Over hundreds of episodes, agents transition from chaotic exploration to purposeful navigation. They learn to avoid areas that are consistently barren, to cluster around regenerating resource patches, and to spread out when competition is high. The emergent pattern is not programmed—it is discovered.
| Experiment | Description | What to Observe |
|---|---|---|
| Baseline Foraging | Static resources, no obstacles | Learning curve convergence, average steps to food |
| Resource Scarcity | Reduce regeneration rate to 0.1 | Agents develop territorial behaviors; some starve |
| Moving Obstacles | Barriers shift every 50 episodes | Adaptability of Q-tables; memory retention |
| Cooperative Bonus Tuning | Increase altruism reward from +2 to +15 | Emergence of leader-follower dynamics |
| Scalability Stress Test | 50 agents on a 100x100 grid | Computational bottlenecks, collision avoidance emergence |
Each experiment can be automated via the experiments/ directory, which contains YAML presets and a runner script that aggregates results into a single CSV.
synaptic-harmony/
├── agents/ # Agent class definitions, Q-learning logic
├── environment/ # Grid world, resource dynamics, obstacle manager
├── config/ # Default and experiment-specific YAML files
├── experiments/ # Automated experiment runner and result aggregator
├── visualization/ # Matplotlib-based renderer and metric dashboard
├── utils/ # Logging, checkpointing, state encoding helpers
├── run_simulation.py # Main entry point
├── LICENSE # MIT License
└── README.md # This file
Synaptic Harmony thrives on community intelligence. Whether you discover a novel emergent behavior, optimize the Q-learning speed, or add a new environmental hazard (fire, flooding, predators), your contribution is welcome.
Please review our contributing guidelines (in CONTRIBUTING.md) before submitting pull requests. We follow a lightweight fork-and-pull model. All discussions happen in GitHub Issues—no external forums.
This project is released under the MIT License. You are free to use, modify, distribute, and learn from it—even for commercial purposes—provided the original copyright notice is included.
See the LICENSE file for full terms.
Synaptic Harmony is a research and educational simulation. It is not intended for real-world autonomous navigation, robotics control, or safety-critical decision-making. The emergent behaviors observed in simulation may not transfer to physical environments without significant adaptation. The authors assume no liability for any outcomes resulting from the use of this software in live systems.
All experiments and metrics reported are from simulated environments with idealized physics. Real-world deployment requires robust sensor calibration, fail-safe mechanisms, and regulatory compliance.

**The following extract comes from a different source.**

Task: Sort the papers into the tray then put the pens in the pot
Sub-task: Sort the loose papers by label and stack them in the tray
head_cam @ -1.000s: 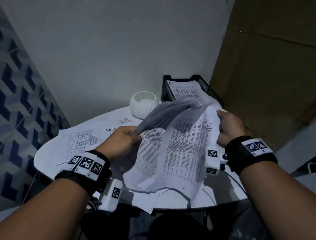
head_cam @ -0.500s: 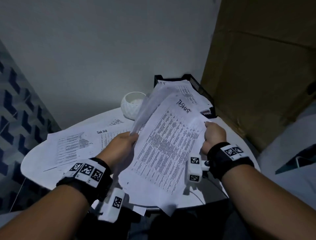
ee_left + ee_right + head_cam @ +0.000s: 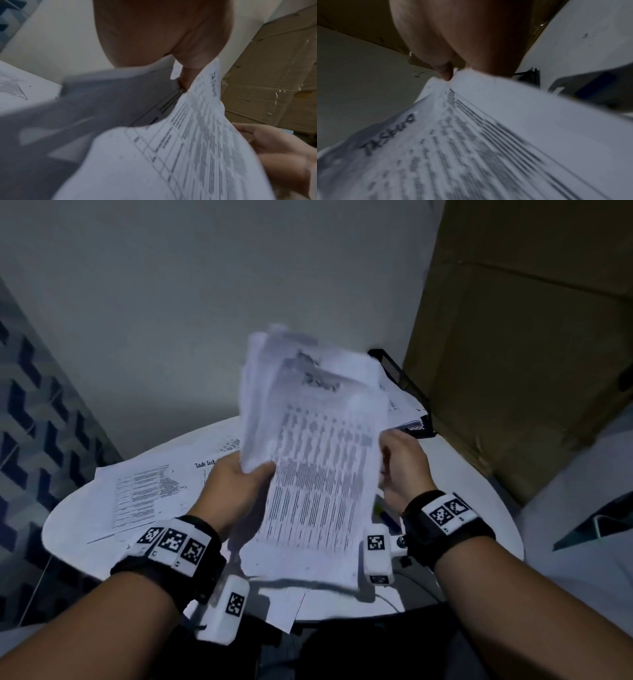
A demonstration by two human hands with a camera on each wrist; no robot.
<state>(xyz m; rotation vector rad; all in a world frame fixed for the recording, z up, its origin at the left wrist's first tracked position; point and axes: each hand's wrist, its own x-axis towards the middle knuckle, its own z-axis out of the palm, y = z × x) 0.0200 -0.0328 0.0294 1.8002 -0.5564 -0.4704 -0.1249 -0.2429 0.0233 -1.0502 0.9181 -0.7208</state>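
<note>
A stack of printed papers [image 3: 315, 460] stands nearly upright above the round white table [image 3: 479, 508], blurred by motion. My left hand [image 3: 236, 484] grips its left edge and my right hand [image 3: 400, 463] grips its right edge. The left wrist view shows the sheets [image 3: 180, 155] pinched by my left hand, with my right hand [image 3: 283, 155] beside them. In the right wrist view the top sheet [image 3: 471, 148] is headed with handwriting. The black mesh tray [image 3: 394, 371] with papers in it sits behind the stack at the table's back right. The pot and pens are hidden.
More loose papers [image 3: 144, 494] lie on the table's left half, and some hang over its front edge [image 3: 287, 607]. A large cardboard sheet [image 3: 531, 354] leans at the right, close to the tray. A grey wall stands behind the table.
Both hands have raised the fanned sheets from a slant into a nearly upright, gathered stack. The stack now covers the white pot that showed earlier.
</note>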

This project was conceived and released in 2026, building on decades of reinforcement learning research and multi-agent systems theory. It represents a snapshot of ongoing exploration into decentralized intelligence.
In a world increasingly shaped by autonomous systems, understanding how individual learning rules aggregate into collective wisdom is not just academic—it is essential. Synaptic Harmony offers a window into that process, a toolkit for curiosity, and a foundation for tomorrow's cooperative AI.
Thank you for exploring these ideas. May your foragers always find the ripest fruit.